Now, with 4=2^2 being close to 5...let us first approximate a as 2. Solve x^2 = 5 for x to get a new value. Plug in this value back into a...and solve for x again. Keep on repeating until your approximation doesn't change that much. Using x^2 * a^(a-2) = 5 will also work as well. This method works...and is a way to solve X^X = 5 (or X^X = C) without a graphing calculator, thought it is rather lengthy in many cases.

By Tongos (Tongos) on Thursday, July 08, 2004 - 02:35 pm: Edit |

a cool way (tongos method)

x^x=z

input a number for x. any number. a good number is the best x-log(z)/log(x) when small. but a big number is good to.

let's say x^x=5

we input 2 for x. do log(5)/log(2) to get the exponent.

set up two equations 2^x and y^(log(5)/log(2)

do the derivative of each functions

2^x(In2) and (log(5)/log(2)y^(log(5)/log(2)-1)

plug in x as being log(5)/log(2) and y as just two. now multiply the first solution by log(5)/log(2) and the second by 2 and add them together, now divide by the (solution(1)+solution(2)) which we will call w. we do the same thing with w as we did for x and the process keeps going. w will now be very close to the real value. we should get 2.120514042^x=5

do the derivative 2.12....^x(In2.12....)-solution1 and (log5/log2.12......)y^(log5/log2.12.....-1)-solution2 plug the value of (log5/log2.12......) for x and 2.12.... for y. now we multiply solution1 by log5/log2.12..... and solution2 by just 2.12.... now we divide by solution1+solution2, and we are practically there. you don't have to use the process to many times, only two, was it correct by two decimal places, only three did my calc read the answer.
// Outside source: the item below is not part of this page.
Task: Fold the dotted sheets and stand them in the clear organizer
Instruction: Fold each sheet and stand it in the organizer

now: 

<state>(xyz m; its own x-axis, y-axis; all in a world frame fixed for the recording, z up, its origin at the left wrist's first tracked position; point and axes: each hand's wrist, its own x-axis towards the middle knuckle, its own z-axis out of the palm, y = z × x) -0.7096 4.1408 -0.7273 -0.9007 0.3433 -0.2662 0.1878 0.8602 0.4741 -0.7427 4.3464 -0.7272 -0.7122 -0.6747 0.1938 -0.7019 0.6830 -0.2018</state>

reason for the solution: the reason why it works is because it accounts the change also. because if you could just add 0.1 to the exponent it could change the answer by a whole bunch. or if you add 0.1 to the number in front, it may not change that drastically. this method tries to find a balance.

your method is pretty cool to thermodude. write back.

By Tongos (Tongos) on Saturday, July 10, 2004 - 12:27 am: Edit |

infinite complex solutions

i will treat a+bi as x+yi=(real number)

x and y could fluctuate to yield the real.

By Thermodude (Thermodude) on Monday, July 12, 2004 - 12:51 am: Edit |

Wow!...that's a nice method Tongos...totally BURNS using Newton's method.....a lot simpler this way...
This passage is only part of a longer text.